_Exercise requirements_
Read the data below. Then repeat all of it exactly.

_Records from a dataset_
[Start of Attachment]

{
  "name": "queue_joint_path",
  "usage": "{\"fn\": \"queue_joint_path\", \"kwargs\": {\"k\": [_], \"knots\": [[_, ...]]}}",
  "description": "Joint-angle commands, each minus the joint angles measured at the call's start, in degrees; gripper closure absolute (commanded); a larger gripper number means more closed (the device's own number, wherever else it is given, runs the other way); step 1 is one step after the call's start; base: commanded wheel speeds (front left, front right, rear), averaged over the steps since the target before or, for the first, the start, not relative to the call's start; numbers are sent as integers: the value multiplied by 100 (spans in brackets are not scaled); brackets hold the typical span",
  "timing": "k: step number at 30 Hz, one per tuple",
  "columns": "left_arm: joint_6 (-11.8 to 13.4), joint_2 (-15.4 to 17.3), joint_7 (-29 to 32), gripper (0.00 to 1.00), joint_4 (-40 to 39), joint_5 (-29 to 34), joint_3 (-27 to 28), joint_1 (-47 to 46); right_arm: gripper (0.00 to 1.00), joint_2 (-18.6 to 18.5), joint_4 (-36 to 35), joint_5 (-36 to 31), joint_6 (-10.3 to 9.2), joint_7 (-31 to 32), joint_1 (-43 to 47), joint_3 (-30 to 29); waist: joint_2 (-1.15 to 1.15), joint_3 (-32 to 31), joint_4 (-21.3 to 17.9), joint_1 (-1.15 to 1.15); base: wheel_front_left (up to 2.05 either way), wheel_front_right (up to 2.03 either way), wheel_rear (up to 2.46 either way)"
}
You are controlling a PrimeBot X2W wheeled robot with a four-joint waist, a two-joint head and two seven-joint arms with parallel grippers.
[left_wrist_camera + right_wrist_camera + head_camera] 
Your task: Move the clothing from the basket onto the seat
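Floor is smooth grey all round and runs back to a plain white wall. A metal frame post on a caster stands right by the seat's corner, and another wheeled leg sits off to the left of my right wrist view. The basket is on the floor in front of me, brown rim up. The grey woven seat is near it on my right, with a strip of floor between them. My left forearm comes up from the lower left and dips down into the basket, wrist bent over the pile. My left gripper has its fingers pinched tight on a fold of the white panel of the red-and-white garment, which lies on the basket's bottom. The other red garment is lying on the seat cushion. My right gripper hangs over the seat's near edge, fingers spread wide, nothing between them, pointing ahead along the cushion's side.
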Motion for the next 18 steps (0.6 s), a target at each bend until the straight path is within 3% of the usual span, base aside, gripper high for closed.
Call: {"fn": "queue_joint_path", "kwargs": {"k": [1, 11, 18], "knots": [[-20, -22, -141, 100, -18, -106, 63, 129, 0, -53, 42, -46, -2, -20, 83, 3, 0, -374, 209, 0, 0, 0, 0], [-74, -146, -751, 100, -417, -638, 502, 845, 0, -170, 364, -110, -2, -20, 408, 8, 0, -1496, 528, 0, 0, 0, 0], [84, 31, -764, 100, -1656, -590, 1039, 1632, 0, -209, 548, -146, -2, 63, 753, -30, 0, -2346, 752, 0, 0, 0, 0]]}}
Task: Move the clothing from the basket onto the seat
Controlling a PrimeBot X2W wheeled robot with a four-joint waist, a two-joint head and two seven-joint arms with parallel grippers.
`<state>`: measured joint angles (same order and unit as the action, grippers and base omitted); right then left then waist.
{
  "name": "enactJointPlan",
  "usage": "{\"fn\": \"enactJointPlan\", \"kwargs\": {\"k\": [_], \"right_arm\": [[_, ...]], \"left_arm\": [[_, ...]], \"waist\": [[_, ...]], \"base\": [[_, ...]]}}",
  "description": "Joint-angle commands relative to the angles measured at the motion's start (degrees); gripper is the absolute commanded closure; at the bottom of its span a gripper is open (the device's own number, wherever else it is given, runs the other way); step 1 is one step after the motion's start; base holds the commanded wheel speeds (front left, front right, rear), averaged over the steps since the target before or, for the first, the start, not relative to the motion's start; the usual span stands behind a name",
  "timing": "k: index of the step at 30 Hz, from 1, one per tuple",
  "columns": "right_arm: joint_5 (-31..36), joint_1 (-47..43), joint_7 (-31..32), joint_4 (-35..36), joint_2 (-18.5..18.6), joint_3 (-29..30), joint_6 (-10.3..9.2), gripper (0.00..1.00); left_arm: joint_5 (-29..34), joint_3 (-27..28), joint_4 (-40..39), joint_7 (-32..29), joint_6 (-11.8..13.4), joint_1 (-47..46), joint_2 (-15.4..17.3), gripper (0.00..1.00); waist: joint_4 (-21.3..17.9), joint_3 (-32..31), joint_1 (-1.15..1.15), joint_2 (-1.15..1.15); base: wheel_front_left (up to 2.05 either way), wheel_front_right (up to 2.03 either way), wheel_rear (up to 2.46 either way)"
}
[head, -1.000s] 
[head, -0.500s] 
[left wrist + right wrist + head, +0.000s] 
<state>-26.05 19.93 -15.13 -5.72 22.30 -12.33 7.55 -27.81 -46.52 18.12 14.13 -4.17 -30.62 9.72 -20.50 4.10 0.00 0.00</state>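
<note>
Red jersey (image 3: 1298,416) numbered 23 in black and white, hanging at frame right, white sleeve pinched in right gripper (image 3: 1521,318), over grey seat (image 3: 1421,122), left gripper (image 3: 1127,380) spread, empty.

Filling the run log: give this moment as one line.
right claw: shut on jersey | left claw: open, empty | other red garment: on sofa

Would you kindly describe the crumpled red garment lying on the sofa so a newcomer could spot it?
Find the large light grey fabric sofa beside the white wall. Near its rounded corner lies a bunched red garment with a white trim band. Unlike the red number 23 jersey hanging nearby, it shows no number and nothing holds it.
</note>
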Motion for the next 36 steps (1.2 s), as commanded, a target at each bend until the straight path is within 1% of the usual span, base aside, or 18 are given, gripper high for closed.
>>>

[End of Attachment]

_Expected answer_
{
  "name": "queue_joint_path",
  "usage": "{\"fn\": \"queue_joint_path\", \"kwargs\": {\"k\": [_], \"knots\": [[_, ...]]}}",
  "description": "Joint-angle commands, each minus the joint angles measured at the call's start, in degrees; gripper closure absolute (commanded); a larger gripper number means more closed (the device's own number, wherever else it is given, runs the other way); step 1 is one step after the call's start; base: commanded wheel speeds (front left, front right, rear), averaged over the steps since the target before or, for the first, the start, not relative to the call's start; numbers are sent as integers: the value multiplied by 100 (spans in brackets are not scaled); brackets hold the typical span",
  "timing": "k: step number at 30 Hz, one per tuple",
  "columns": "left_arm: joint_6 (-11.8 to 13.4), joint_2 (-15.4 to 17.3), joint_7 (-29 to 32), gripper (0.00 to 1.00), joint_4 (-40 to 39), joint_5 (-29 to 34), joint_3 (-27 to 28), joint_1 (-47 to 46); right_arm: gripper (0.00 to 1.00), joint_2 (-18.6 to 18.5), joint_4 (-36 to 35), joint_5 (-36 to 31), joint_6 (-10.3 to 9.2), joint_7 (-31 to 32), joint_1 (-43 to 47), joint_3 (-30 to 29); waist: joint_2 (-1.15 to 1.15), joint_3 (-32 to 31), joint_4 (-21.3 to 17.9), joint_1 (-1.15 to 1.15); base: wheel_front_left (up to 2.05 either way), wheel_front_right (up to 2.03 either way), wheel_rear (up to 2.46 either way)"
}
You are controlling a PrimeBot X2W wheeled robot with a four-joint waist, a two-joint head and two seven-joint arms with parallel grippers.
[left_wrist_camera + right_wrist_camera + head_camera] 
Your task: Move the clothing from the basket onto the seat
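Floor is smooth grey all round and runs back to a plain white wall. A metal frame post on a caster stands right by the seat's corner, and another wheeled leg sits off to the left of my right wrist view. The basket is on the floor in front of me, brown rim up. The grey woven seat is near it on my right, with a strip of floor between them. My left forearm comes up from the lower left and dips down into the basket, wrist bent over the pile. My left gripper has its fingers pinched tight on a fold of the white panel of the red-and-white garment, which lies on the basket's bottom. The other red garment is lying on the seat cushion. My right gripper hangs over the seat's near edge, fingers spread wide, nothing between them, pointing ahead along the cushion's side.
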Motion for the next 18 steps (0.6 s), a target at each bend until the straight path is within 3% of the usual span, base aside, gripper high for closed.
Call: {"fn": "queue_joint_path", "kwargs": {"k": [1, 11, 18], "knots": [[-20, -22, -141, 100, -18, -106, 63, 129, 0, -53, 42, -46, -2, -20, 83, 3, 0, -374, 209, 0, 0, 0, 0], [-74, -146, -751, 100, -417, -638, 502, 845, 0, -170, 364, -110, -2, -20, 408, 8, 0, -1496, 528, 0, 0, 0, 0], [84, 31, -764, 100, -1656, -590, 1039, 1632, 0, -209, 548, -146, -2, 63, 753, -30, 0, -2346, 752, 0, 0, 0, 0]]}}
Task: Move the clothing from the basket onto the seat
Controlling a PrimeBot X2W wheeled robot with a four-joint waist, a two-joint head and two seven-joint arms with parallel grippers.
`<state>`: measured joint angles (same order and unit as the action, grippers and base omitted); right then left then waist.
{
  "name": "enactJointPlan",
  "usage": "{\"fn\": \"enactJointPlan\", \"kwargs\": {\"k\": [_], \"right_arm\": [[_, ...]], \"left_arm\": [[_, ...]], \"waist\": [[_, ...]], \"base\": [[_, ...]]}}",
  "description": "Joint-angle commands relative to the angles measured at the motion's start (degrees); gripper is the absolute commanded closure; at the bottom of its span a gripper is open (the device's own number, wherever else it is given, runs the other way); step 1 is one step after the motion's start; base holds the commanded wheel speeds (front left, front right, rear), averaged over the steps since the target before or, for the first, the start, not relative to the motion's start; the usual span stands behind a name",
  "timing": "k: index of the step at 30 Hz, from 1, one per tuple",
  "columns": "right_arm: joint_5 (-31..36), joint_1 (-47..43), joint_7 (-31..32), joint_4 (-35..36), joint_2 (-18.5..18.6), joint_3 (-29..30), joint_6 (-10.3..9.2), gripper (0.00..1.00); left_arm: joint_5 (-29..34), joint_3 (-27..28), joint_4 (-40..39), joint_7 (-32..29), joint_6 (-11.8..13.4), joint_1 (-47..46), joint_2 (-15.4..17.3), gripper (0.00..1.00); waist: joint_4 (-21.3..17.9), joint_3 (-32..31), joint_1 (-1.15..1.15), joint_2 (-1.15..1.15); base: wheel_front_left (up to 2.05 either way), wheel_front_right (up to 2.03 either way), wheel_rear (up to 2.46 either way)"
}
[head, -1.000s] 
[head, -0.500s] 
[left wrist + right wrist + head, +0.000s] 
<state>-26.05 19.93 -15.13 -5.72 22.30 -12.33 7.55 -27.81 -46.52 18.12 14.13 -4.17 -30.62 9.72 -20.50 4.10 0.00 0.00</state>
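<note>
Red jersey (image 3: 1298,416) numbered 23 in black and white, hanging at frame right, white sleeve pinched in right gripper (image 3: 1521,318), over grey seat (image 3: 1421,122), left gripper (image 3: 1127,380) spread, empty.

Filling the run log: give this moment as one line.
right claw: shut on jersey | left claw: open, empty | other red garment: on sofa

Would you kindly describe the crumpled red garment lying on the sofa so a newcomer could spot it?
Find the large light grey fabric sofa beside the white wall. Near its rounded corner lies a bunched red garment with a white trim band. Unlike the red number 23 jersey hanging nearby, it shows no number and nothing holds it.
</note>
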Motion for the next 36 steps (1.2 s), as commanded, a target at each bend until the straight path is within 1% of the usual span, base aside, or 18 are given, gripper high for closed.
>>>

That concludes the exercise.